Problem description
Begin with the line below holding "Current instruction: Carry" and go on through the line holding "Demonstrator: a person", duplicating each line exactly and leaving out pictures.

Given entries
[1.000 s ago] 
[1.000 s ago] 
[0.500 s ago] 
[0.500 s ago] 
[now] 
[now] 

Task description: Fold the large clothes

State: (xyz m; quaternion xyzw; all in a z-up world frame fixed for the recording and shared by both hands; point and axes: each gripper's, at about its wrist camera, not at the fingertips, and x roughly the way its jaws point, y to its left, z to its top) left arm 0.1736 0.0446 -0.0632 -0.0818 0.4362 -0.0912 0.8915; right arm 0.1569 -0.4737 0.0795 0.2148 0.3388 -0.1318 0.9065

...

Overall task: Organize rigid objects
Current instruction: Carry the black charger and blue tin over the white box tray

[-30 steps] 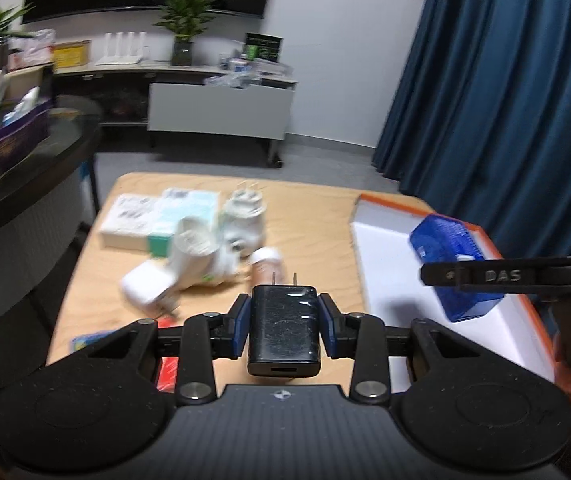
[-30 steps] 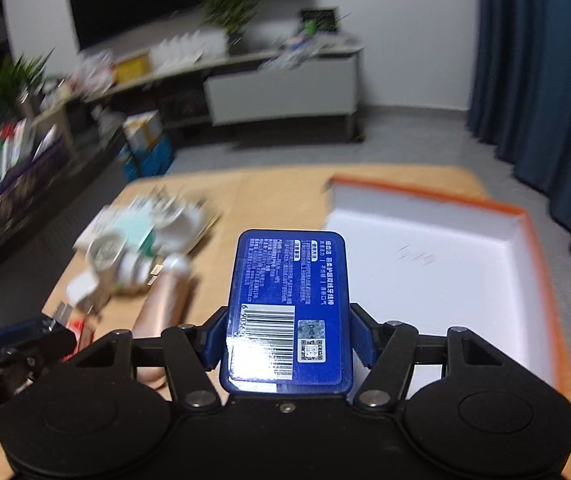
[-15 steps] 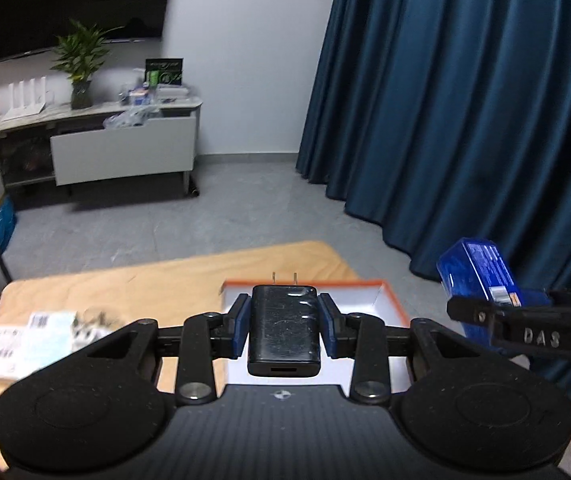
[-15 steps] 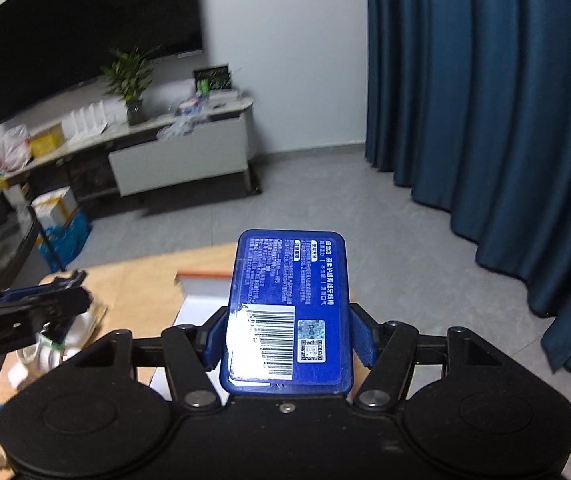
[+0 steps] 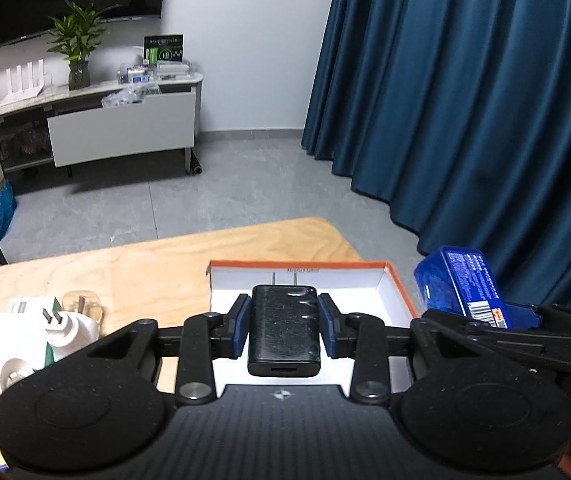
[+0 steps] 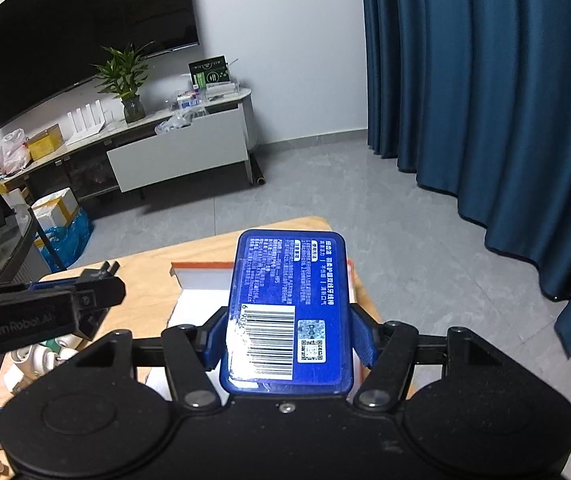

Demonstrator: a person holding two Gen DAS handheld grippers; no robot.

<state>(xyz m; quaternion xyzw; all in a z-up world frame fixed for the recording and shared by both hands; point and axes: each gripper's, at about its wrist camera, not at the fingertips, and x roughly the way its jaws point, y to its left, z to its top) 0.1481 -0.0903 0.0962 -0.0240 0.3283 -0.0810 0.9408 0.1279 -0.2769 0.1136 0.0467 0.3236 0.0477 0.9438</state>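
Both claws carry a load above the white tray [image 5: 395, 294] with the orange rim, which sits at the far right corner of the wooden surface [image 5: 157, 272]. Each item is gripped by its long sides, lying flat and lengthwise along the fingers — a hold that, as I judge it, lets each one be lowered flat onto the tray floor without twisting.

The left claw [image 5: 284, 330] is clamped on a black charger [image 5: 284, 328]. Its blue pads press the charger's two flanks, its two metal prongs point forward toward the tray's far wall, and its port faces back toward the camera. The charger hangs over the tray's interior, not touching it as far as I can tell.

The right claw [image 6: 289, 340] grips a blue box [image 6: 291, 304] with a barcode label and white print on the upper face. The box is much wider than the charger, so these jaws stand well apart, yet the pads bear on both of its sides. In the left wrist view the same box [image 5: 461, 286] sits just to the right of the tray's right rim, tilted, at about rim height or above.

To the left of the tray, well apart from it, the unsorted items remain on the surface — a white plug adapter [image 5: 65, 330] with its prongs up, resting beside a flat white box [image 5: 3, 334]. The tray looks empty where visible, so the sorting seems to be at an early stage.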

Task result
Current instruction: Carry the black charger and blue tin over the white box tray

[-30 steps] 
[-30 steps] 
[-15 steps] 
[-15 steps] 
[+0 steps] 
[+0 steps] 

Demonstrator: a person holding two Gen DAS handheld grippers; no robot.

What the exercise asked for is now done.